For however long it survives the current push for a new ballpark, Kauffman Stadium will require of KC Royals center fielders what it always has—range, speed, and an excellent glove. All are must-haves for anyone the club picks to patrol The K's hitter-friendly outfield middle.
Luckily, and despite being one of the worst teams in the majors this season, the Royals have Kyle Isbel, who's been just fine in center. In 55 games there, including Sunday's series finale at Philadelphia, Isbel has been flawless: he hasn't made an error and speedily runs down just about everything hit in his general vicinity. And although he missed almost two months of the season with a hamstring injury, he's clearly manager Matt Quatraro's first choice for center.
All that suggests Isbel's Kansas City future is as bright as it seemed when he broke in with an impressive 28-game .276 average in 2021. But projecting Isbel's tenure without considering his performance at the plate would be a mistake.
And it's that performance that casts a cloud over Isbel.
His hitting could force Kyle Isbel out of the KC Royals' future plans
Isbel's offense is his most troublesome asset. Taking that first season's .276 out of the equation, and entering Sunday's action against Philadelphia, he was slashing .218/.262/.356 in the 161 games he's played since, including the miserable .191 he hit after May last year that helped make him one the Royals' three most disappointing players of the season.

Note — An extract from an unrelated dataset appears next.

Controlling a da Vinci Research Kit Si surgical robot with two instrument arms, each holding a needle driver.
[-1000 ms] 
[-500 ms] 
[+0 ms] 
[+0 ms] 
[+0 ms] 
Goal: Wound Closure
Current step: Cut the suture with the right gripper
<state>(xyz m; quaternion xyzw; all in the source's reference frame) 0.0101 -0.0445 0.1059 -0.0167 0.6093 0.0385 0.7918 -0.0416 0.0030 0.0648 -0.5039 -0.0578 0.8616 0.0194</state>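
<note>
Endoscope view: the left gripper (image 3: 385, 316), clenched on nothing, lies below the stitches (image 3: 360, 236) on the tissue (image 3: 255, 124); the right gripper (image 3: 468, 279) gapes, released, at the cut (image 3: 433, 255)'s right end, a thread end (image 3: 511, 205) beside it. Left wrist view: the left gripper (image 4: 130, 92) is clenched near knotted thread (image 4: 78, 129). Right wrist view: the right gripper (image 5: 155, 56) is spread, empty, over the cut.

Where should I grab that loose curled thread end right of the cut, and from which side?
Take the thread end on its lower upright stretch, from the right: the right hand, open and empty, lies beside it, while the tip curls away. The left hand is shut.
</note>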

Unfortunately, 2023 hasn't been that much better. After going 0-for-4 against the Phillies Sunday, Isbel is slashing .222/.254/.370 for the season and is 2-for-16 (.125) this month. There are reasons for hope, however—he hit .284 and homered three times in July, a month that also included a 4-for-5 game against the Twins and five other multi-hit contests. And through Saturday, he's striking out less this season (20.1%) than he did in his first two (27.7% in 2021 and 27% last year).
Sooner or later—probably sooner—he'll have to improve his career .225 average if he wants to remain with the Royals as a regular; the 49 games left on Kansas City's schedule will give him plenty of opportunities to prove he can handle big league pitching consistently.
Count this writer among those who recognized, even before he debuted in the majors, just how good Isbel is defensively, but how mercurial he can be at the plate. Unless he starts hitting well regularly, though, his glove may not be enough to keep him in Kansas City.